#### Description of the task:
Before you finish, make sure every line below has been written out exactly.

#### Stored data:
________________
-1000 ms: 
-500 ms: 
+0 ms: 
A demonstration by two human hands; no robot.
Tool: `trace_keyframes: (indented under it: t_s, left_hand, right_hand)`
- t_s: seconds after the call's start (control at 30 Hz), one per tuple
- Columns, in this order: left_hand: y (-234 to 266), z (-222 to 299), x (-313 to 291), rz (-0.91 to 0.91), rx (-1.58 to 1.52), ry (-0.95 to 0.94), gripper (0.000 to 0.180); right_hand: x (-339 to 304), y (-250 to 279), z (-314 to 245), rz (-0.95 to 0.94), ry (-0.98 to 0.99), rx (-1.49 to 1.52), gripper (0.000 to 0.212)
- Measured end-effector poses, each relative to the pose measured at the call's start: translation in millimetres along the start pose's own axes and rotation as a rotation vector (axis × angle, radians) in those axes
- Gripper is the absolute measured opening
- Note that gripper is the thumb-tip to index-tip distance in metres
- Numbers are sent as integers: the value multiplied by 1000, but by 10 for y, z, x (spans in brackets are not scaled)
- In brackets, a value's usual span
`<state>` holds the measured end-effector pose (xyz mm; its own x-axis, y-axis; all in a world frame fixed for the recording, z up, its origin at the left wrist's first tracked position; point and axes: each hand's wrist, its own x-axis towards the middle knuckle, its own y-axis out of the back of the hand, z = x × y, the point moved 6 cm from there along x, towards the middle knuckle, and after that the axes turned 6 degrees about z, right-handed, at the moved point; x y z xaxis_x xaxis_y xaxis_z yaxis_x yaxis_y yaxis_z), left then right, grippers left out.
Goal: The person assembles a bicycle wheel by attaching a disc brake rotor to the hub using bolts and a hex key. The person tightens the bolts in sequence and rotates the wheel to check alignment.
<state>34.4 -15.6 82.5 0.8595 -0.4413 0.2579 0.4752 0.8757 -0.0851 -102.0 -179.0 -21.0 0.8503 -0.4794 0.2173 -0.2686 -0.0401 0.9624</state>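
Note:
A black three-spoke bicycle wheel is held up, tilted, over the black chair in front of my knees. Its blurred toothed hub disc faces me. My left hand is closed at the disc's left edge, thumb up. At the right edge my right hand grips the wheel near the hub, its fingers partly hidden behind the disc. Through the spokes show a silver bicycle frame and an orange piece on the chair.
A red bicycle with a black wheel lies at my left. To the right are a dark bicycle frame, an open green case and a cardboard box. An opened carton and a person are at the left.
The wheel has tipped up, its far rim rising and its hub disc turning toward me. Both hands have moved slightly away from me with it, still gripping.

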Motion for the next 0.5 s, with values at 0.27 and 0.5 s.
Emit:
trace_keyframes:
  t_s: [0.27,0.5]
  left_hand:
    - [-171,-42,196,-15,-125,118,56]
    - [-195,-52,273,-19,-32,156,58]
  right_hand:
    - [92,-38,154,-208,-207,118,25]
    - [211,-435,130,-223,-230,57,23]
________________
#### Solution for this exercise:
-1000 ms: 
-500 ms: 
+0 ms: 
A demonstration by two human hands; no robot.
Tool: `trace_keyframes: (indented under it: t_s, left_hand, right_hand)`
- t_s: seconds after the call's start (control at 30 Hz), one per tuple
- Columns, in this order: left_hand: y (-234 to 266), z (-222 to 299), x (-313 to 291), rz (-0.91 to 0.91), rx (-1.58 to 1.52), ry (-0.95 to 0.94), gripper (0.000 to 0.180); right_hand: x (-339 to 304), y (-250 to 279), z (-314 to 245), rz (-0.95 to 0.94), ry (-0.98 to 0.99), rx (-1.49 to 1.52), gripper (0.000 to 0.212)
- Measured end-effector poses, each relative to the pose measured at the call's start: translation in millimetres along the start pose's own axes and rotation as a rotation vector (axis × angle, radians) in those axes
- Gripper is the absolute measured opening
- Note that gripper is the thumb-tip to index-tip distance in metres
- Numbers are sent as integers: the value multiplied by 1000, but by 10 for y, z, x (spans in brackets are not scaled)
- In brackets, a value's usual span
`<state>` holds the measured end-effector pose (xyz mm; its own x-axis, y-axis; all in a world frame fixed for the recording, z up, its origin at the left wrist's first tracked position; point and axes: each hand's wrist, its own x-axis towards the middle knuckle, its own y-axis out of the back of the hand, z = x × y, the point moved 6 cm from there along x, towards the middle knuckle, and after that the axes turned 6 degrees about z, right-handed, at the moved point; x y z xaxis_x xaxis_y xaxis_z yaxis_x yaxis_y yaxis_z), left then right, grippers left out.
Goal: The person assembles a bicycle wheel by attaching a disc brake rotor to the hub using bolts and a hex key. The person tightens the bolts in sequence and rotates the wheel to check alignment.
<state>34.4 -15.6 82.5 0.8595 -0.4413 0.2579 0.4752 0.8757 -0.0851 -102.0 -179.0 -21.0 0.8503 -0.4794 0.2173 -0.2686 -0.0401 0.9624</state>
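Note:
A black three-spoke bicycle wheel is held up, tilted, over the black chair in front of my knees. Its blurred toothed hub disc faces me. My left hand is closed at the disc's left edge, thumb up. At the right edge my right hand grips the wheel near the hub, its fingers partly hidden behind the disc. Through the spokes show a silver bicycle frame and an orange piece on the chair.
A red bicycle with a black wheel lies at my left. To the right are a dark bicycle frame, an open green case and a cardboard box. An opened carton and a person are at the left.
The wheel has tipped up, its far rim rising and its hub disc turning toward me. Both hands have moved slightly away from me with it, still gripping.
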
Motion for the next 0.5 s, with values at 0.27 and 0.5 s.
Emit:
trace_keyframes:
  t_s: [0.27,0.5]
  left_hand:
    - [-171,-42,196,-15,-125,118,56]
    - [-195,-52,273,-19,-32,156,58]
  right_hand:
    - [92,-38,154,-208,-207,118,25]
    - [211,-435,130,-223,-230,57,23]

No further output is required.